:: Exercise directions ::
Copy out each line of the material below with no changes.
━━ Data block
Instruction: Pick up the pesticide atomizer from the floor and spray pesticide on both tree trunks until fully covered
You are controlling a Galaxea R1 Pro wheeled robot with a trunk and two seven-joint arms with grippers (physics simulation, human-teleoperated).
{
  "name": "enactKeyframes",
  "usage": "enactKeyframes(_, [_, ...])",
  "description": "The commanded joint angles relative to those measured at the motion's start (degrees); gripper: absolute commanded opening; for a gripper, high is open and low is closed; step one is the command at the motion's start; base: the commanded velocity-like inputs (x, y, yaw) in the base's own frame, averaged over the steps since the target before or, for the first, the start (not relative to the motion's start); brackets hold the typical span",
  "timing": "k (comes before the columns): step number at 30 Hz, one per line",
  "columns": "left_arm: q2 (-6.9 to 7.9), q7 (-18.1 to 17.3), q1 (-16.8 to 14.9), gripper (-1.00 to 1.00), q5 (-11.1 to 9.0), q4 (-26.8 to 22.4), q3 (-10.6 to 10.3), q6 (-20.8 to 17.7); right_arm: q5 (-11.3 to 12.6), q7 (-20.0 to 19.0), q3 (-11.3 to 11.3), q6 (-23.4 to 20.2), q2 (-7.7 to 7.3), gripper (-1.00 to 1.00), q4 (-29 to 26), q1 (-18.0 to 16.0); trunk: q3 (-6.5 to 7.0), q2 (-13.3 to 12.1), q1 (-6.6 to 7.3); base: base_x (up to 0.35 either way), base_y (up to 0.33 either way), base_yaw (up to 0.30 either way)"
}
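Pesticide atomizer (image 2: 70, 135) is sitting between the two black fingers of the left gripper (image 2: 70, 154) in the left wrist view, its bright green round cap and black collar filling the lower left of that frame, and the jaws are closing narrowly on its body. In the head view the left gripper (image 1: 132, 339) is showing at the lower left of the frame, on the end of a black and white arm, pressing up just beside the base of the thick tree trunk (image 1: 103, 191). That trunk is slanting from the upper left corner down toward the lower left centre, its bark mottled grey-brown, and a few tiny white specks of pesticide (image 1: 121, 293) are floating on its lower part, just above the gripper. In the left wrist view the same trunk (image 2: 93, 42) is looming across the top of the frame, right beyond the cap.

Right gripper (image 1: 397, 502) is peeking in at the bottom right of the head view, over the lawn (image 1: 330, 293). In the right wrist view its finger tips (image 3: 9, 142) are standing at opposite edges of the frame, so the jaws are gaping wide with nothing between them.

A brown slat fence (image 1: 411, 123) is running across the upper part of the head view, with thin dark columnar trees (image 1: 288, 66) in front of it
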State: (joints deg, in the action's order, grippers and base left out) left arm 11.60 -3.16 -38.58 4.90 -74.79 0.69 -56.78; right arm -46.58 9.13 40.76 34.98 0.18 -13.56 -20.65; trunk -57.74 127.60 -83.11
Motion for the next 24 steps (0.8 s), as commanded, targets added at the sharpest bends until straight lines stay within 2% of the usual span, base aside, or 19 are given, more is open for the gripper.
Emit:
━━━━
:: Task solution ::
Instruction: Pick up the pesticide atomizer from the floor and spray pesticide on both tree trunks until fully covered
You are controlling a Galaxea R1 Pro wheeled robot with a trunk and two seven-joint arms with grippers (physics simulation, human-teleoperated).
{
  "name": "enactKeyframes",
  "usage": "enactKeyframes(_, [_, ...])",
  "description": "The commanded joint angles relative to those measured at the motion's start (degrees); gripper: absolute commanded opening; for a gripper, high is open and low is closed; step one is the command at the motion's start; base: the commanded velocity-like inputs (x, y, yaw) in the base's own frame, averaged over the steps since the target before or, for the first, the start (not relative to the motion's start); brackets hold the typical span",
  "timing": "k (comes before the columns): step number at 30 Hz, one per line",
  "columns": "left_arm: q2 (-6.9 to 7.9), q7 (-18.1 to 17.3), q1 (-16.8 to 14.9), gripper (-1.00 to 1.00), q5 (-11.1 to 9.0), q4 (-26.8 to 22.4), q3 (-10.6 to 10.3), q6 (-20.8 to 17.7); right_arm: q5 (-11.3 to 12.6), q7 (-20.0 to 19.0), q3 (-11.3 to 11.3), q6 (-23.4 to 20.2), q2 (-7.7 to 7.3), gripper (-1.00 to 1.00), q4 (-29 to 26), q1 (-18.0 to 16.0); trunk: q3 (-6.5 to 7.0), q2 (-13.3 to 12.1), q1 (-6.6 to 7.3); base: base_x (up to 0.35 either way), base_y (up to 0.33 either way), base_yaw (up to 0.30 either way)"
}
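Pesticide atomizer (image 2: 70, 135) is sitting between the two black fingers of the left gripper (image 2: 70, 154) in the left wrist view, its bright green round cap and black collar filling the lower left of that frame, and the jaws are closing narrowly on its body. In the head view the left gripper (image 1: 132, 339) is showing at the lower left of the frame, on the end of a black and white arm, pressing up just beside the base of the thick tree trunk (image 1: 103, 191). That trunk is slanting from the upper left corner down toward the lower left centre, its bark mottled grey-brown, and a few tiny white specks of pesticide (image 1: 121, 293) are floating on its lower part, just above the gripper. In the left wrist view the same trunk (image 2: 93, 42) is looming across the top of the frame, right beyond the cap.

Right gripper (image 1: 397, 502) is peeking in at the bottom right of the head view, over the lawn (image 1: 330, 293). In the right wrist view its finger tips (image 3: 9, 142) are standing at opposite edges of the frame, so the jaws are gaping wide with nothing between them.

A brown slat fence (image 1: 411, 123) is running across the upper part of the head view, with thin dark columnar trees (image 1: 288, 66) in front of it
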State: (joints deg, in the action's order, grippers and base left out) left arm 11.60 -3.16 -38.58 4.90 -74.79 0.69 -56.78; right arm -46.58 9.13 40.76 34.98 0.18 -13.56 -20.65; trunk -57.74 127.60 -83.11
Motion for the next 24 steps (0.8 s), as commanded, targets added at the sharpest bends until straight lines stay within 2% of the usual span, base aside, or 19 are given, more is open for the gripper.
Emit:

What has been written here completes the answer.